§ **Requirement**
If the records include pictures, omit them and set down everything else verbatim.

● ● ●

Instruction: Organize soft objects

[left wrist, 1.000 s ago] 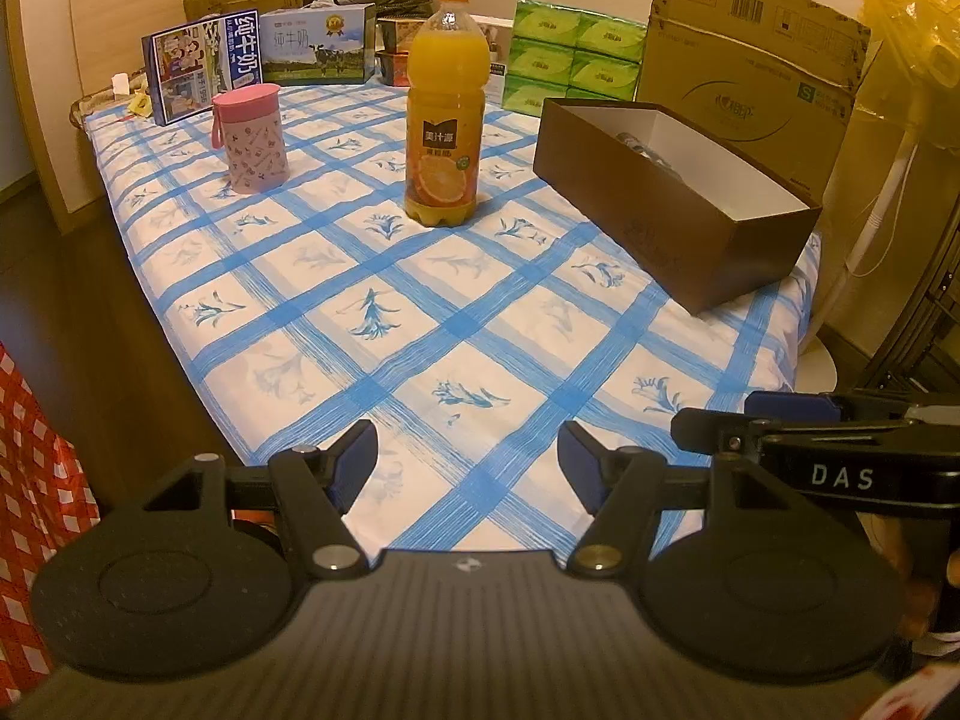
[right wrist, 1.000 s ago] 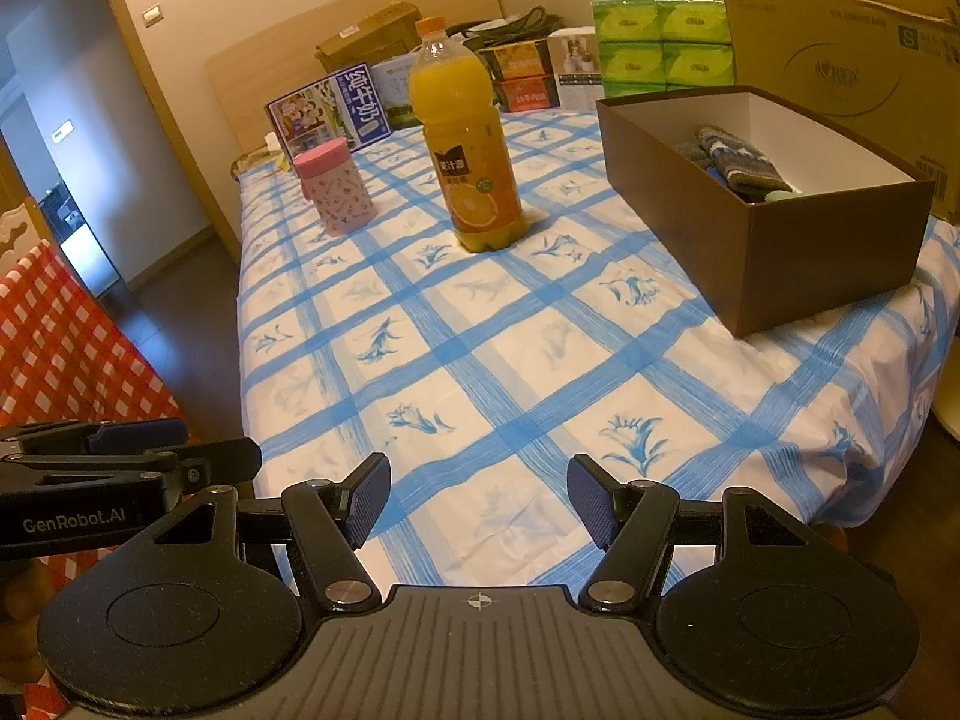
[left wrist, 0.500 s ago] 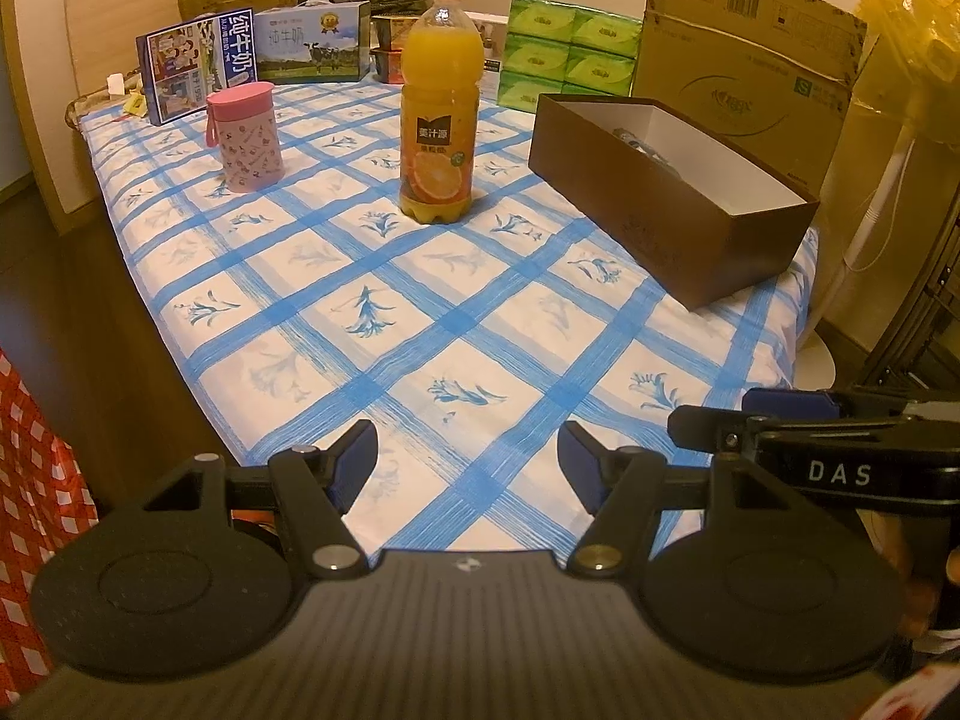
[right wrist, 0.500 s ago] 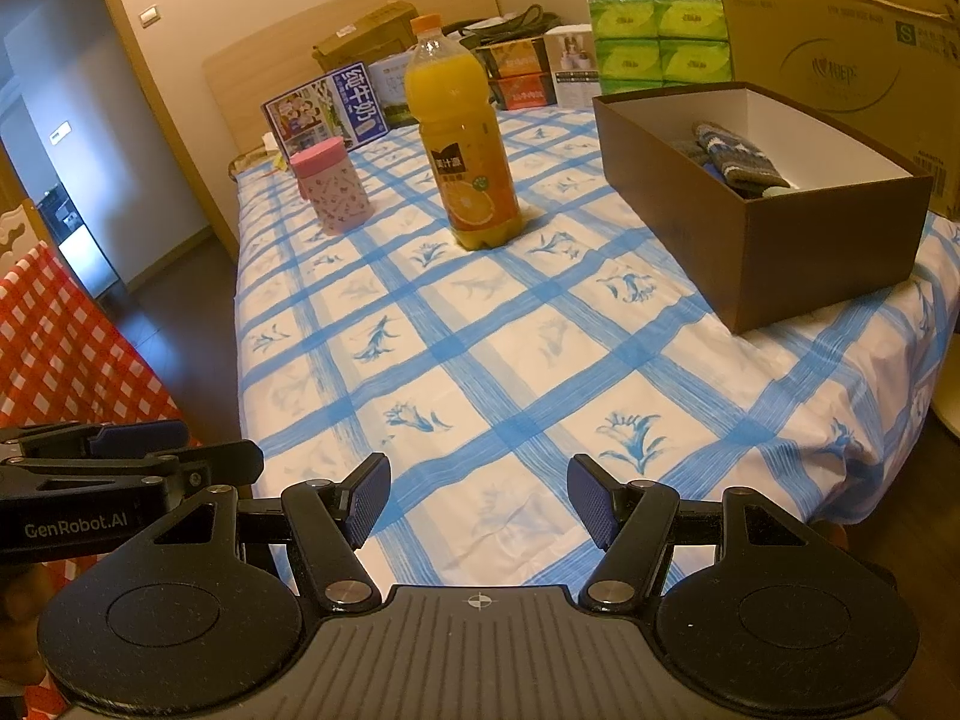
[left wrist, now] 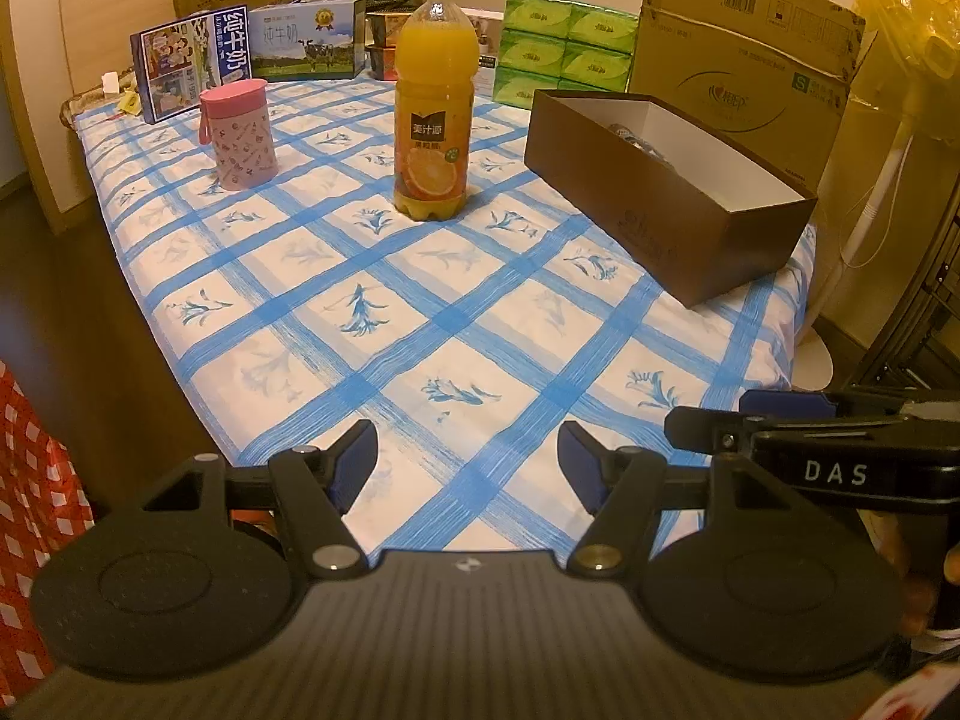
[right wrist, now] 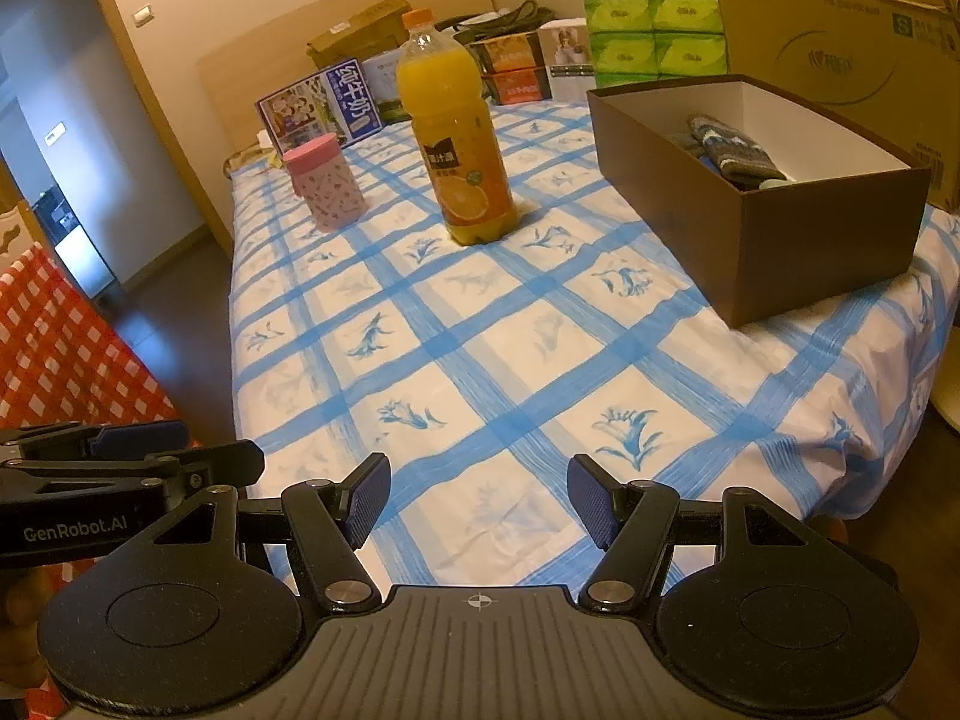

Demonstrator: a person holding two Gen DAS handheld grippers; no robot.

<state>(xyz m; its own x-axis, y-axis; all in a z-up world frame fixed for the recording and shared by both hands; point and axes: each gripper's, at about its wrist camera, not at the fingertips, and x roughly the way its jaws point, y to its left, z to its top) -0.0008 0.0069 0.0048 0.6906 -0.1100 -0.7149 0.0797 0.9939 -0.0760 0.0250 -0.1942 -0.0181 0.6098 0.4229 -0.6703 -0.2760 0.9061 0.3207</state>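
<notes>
Blue-checked tablecloth (left wrist: 456, 324) under left gripper (left wrist: 467, 465) and right gripper (right wrist: 478, 498), side by side, level, fingers wide, empty.

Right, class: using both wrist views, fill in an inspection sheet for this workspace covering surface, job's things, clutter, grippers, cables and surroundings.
Surface: blue-checked floral cloth covers the table, lying flat.
Job's things: knitted item lies inside the open brown box; no soft objects seen loose on the cloth.
Clutter: orange juice bottle and pink canister upright, apart; milk cartons, green tissue packs at the far edge.
Grippers: left gripper and right gripper both open, empty, at the near table edge.
Cables: nothing seen.
Surroundings: large cardboard carton behind the box; red checked fabric at left.
</notes>
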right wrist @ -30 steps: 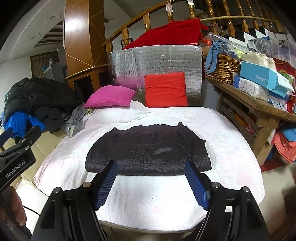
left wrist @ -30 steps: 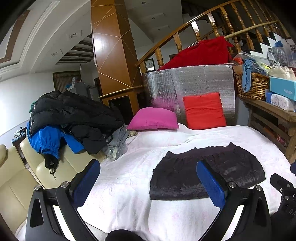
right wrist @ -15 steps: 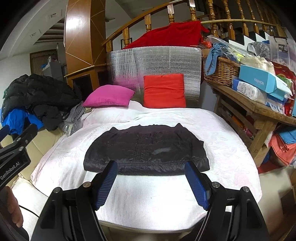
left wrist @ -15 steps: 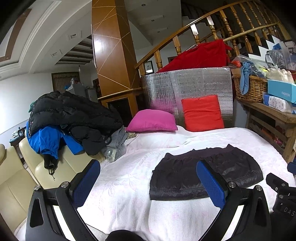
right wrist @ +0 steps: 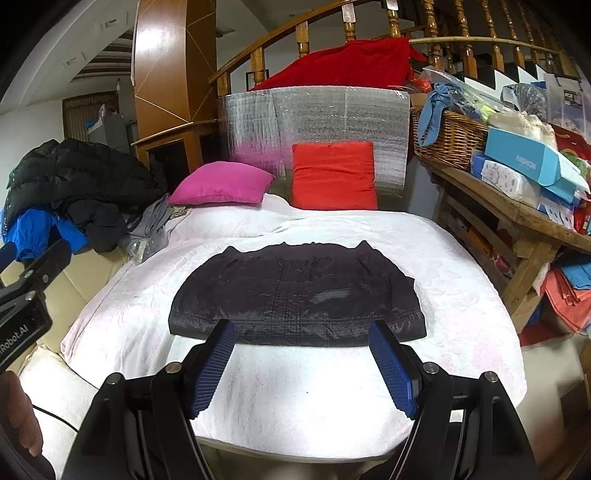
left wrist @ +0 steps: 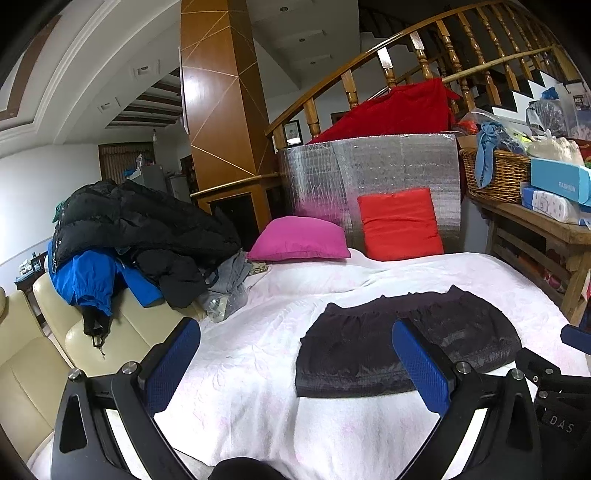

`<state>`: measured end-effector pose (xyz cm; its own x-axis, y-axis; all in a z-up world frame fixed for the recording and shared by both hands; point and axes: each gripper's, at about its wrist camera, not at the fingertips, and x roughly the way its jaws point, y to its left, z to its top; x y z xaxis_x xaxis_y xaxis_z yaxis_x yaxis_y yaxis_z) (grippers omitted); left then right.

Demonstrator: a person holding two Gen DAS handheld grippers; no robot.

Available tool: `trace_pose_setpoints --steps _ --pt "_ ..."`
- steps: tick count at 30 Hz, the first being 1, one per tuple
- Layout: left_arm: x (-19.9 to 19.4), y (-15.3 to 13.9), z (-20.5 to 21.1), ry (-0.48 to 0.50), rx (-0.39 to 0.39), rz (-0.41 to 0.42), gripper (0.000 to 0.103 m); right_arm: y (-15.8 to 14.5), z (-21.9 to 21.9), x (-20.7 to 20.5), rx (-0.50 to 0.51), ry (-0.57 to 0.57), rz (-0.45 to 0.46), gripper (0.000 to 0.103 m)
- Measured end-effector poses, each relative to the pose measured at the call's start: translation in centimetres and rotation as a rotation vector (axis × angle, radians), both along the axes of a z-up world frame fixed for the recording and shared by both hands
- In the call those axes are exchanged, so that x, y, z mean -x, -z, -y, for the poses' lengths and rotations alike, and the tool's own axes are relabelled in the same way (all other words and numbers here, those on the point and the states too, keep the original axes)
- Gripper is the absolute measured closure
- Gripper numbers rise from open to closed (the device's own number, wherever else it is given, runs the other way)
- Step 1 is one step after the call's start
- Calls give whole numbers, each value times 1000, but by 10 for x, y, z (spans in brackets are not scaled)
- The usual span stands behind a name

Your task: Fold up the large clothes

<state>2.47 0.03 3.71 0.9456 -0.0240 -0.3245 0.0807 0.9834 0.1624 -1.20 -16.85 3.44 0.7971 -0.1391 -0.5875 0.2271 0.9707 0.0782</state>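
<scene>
On a white bedspread [right wrist: 295,387], near its front edge, a dark quilted jacket [right wrist: 295,295] is lying flat, already folded into a wide, compact shape with its straight folded edge facing the cameras and its collar end pointing toward the pillows. Nothing is resting on it and nothing is gripping it.

Just in front of that edge, the right gripper [right wrist: 303,365] is hovering with its blue ribbed fingers [right wrist: 391,369] spread wide apart, holding nothing; only bare bedspread is showing between them. Off to one side, the left gripper [left wrist: 295,362] is likewise standing wide open and empty, angled across the bed so that the jacket is lying beyond its right finger [left wrist: 421,365]. At the lower left corner of the right wrist view, part of a person's hand [right wrist: 18,413] is showing beside the left gripper's black body.

Behind the jacket, a magenta pillow [right wrist: 221,184] and a red cushion [right wrist: 332,177] are leaning at the head of the bed against a silver foil-covered panel [right wrist: 332,114]. To the left, a heap of black and blue coats [left wrist: 122,236] is piling over a cream sofa [left wrist: 37,369]. To the right, a wooden bench [right wrist: 517,218] is carrying a wicker basket [right wrist: 450,136] and boxes, with a wooden stair railing [right wrist: 369,22] curving above
</scene>
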Motion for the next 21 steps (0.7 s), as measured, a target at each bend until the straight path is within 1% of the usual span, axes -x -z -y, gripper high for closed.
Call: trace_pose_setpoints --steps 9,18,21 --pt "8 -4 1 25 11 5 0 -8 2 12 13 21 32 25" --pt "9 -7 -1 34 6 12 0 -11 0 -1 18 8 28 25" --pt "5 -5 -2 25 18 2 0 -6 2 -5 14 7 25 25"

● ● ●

§ **Exercise solution**
Instruction: Organize soft objects

[left wrist, 1.000 s ago] 
[right wrist, 1.000 s ago] 
[left wrist, 0.500 s ago] 
[right wrist, 0.500 s ago] 
[left wrist, now] 
[right wrist, now] 

Demonstrator: a person holding two Gen DAS handheld grippers; no robot.

<state>(xyz m; its own x-axis, y-axis; all in a z-up world frame fixed for the recording and shared by both hands; point and axes: each gripper's, at about its wrist camera, not at the fingertips, and x roughly the way its jaws point, y to its left, z to its top) -0.0008 0.0069 0.0048 0.6906 -0.1100 -0.7149 0.0797 0.9939 -0.0760 0.0250 -0.1942 -0.0181 0.6098 0.4229 -0.6703 -0.2760 0.9061 0.3207</state>
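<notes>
Blue-checked tablecloth (left wrist: 456, 324) under left gripper (left wrist: 467, 465) and right gripper (right wrist: 478, 498), side by side, level, fingers wide, empty.

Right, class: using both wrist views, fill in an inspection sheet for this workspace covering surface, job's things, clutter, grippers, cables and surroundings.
Surface: blue-checked floral cloth covers the table, lying flat.
Job's things: knitted item lies inside the open brown box; no soft objects seen loose on the cloth.
Clutter: orange juice bottle and pink canister upright, apart; milk cartons, green tissue packs at the far edge.
Grippers: left gripper and right gripper both open, empty, at the near table edge.
Cables: nothing seen.
Surroundings: large cardboard carton behind the box; red checked fabric at left.
</notes>
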right wrist @ -30 steps: 
left wrist @ -30 steps: 
right wrist @ -15 steps: 
left wrist @ -15 steps: 
right wrist @ +0 steps: 
left wrist @ +0 steps: 

`<state>`: measured end-effector pose (xyz cm; its own x-axis, y-axis; all in a z-up world frame fixed for the recording and shared by both hands; point and axes: each gripper's, at about its wrist camera, not at the fingertips, and x roughly the way its jaws point, y to its left, z to its top; x y z xaxis_x xaxis_y xaxis_z yaxis_x yaxis_y yaxis_z) (grippers omitted); left then right.

Demonstrator: a person holding two Gen DAS handheld grippers; no robot.

Available tool: `trace_pose_setpoints --steps _ --pt "_ ..."`
- steps: tick count at 30 Hz, the first being 1, one per tuple
- Layout: left_arm: x (-19.9 to 19.4), y (-15.3 to 13.9), z (-20.5 to 21.1), ry (-0.48 to 0.50), rx (-0.39 to 0.39), rz (-0.41 to 0.42), gripper (0.000 to 0.103 m); right_arm: y (-15.8 to 14.5), z (-21.9 to 21.9), x (-20.7 to 20.5), rx (-0.50 to 0.51), ry (-0.57 to 0.57), rz (-0.45 to 0.46), gripper (0.000 to 0.103 m)
- Measured end-effector poses, each relative to the pose measured at the call's start: translation in centimetres and rotation as a rotation vector (axis × angle, radians), both along the axes of a z-up world frame fixed for the recording and shared by both hands
- In the call those axes are exchanged, so that x, y, z mean -x, -z, -y, for the poses' lengths and rotations alike, and the tool's own axes are relabelled in the same way (all other words and numbers here, those on the point and the states too, keep the original axes)
- Gripper is the absolute measured closure
- Gripper numbers rise from open to closed (the device's own number, wherever else it is given, runs the other way)
- Step 1 is one step after the call's start
- Calls give whole numbers, each value times 1000, but by 10 for x, y, z (spans in brackets are not scaled)
- The usual span stands behind a name

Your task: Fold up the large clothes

<state>2.47 0.03 3.71 0.9456 -0.0240 -0.3245 0.0807 0.9834 0.1624 -1.20 -16.85 3.44 0.7971 -0.1391 -0.5875 0.2271 0.9707 0.0782</state>
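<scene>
On a white bedspread [right wrist: 295,387], near its front edge, a dark quilted jacket [right wrist: 295,295] is lying flat, already folded into a wide, compact shape with its straight folded edge facing the cameras and its collar end pointing toward the pillows. Nothing is resting on it and nothing is gripping it.

Just in front of that edge, the right gripper [right wrist: 303,365] is hovering with its blue ribbed fingers [right wrist: 391,369] spread wide apart, holding nothing; only bare bedspread is showing between them. Off to one side, the left gripper [left wrist: 295,362] is likewise standing wide open and empty, angled across the bed so that the jacket is lying beyond its right finger [left wrist: 421,365]. At the lower left corner of the right wrist view, part of a person's hand [right wrist: 18,413] is showing beside the left gripper's black body.

Behind the jacket, a magenta pillow [right wrist: 221,184] and a red cushion [right wrist: 332,177] are leaning at the head of the bed against a silver foil-covered panel [right wrist: 332,114]. To the left, a heap of black and blue coats [left wrist: 122,236] is piling over a cream sofa [left wrist: 37,369]. To the right, a wooden bench [right wrist: 517,218] is carrying a wicker basket [right wrist: 450,136] and boxes, with a wooden stair railing [right wrist: 369,22] curving above
</scene>
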Motion for the next 21 steps (0.7 s), as measured, a target at each bend until the straight path is within 1% of the usual span, axes -x -z -y, gripper high for closed.
Call: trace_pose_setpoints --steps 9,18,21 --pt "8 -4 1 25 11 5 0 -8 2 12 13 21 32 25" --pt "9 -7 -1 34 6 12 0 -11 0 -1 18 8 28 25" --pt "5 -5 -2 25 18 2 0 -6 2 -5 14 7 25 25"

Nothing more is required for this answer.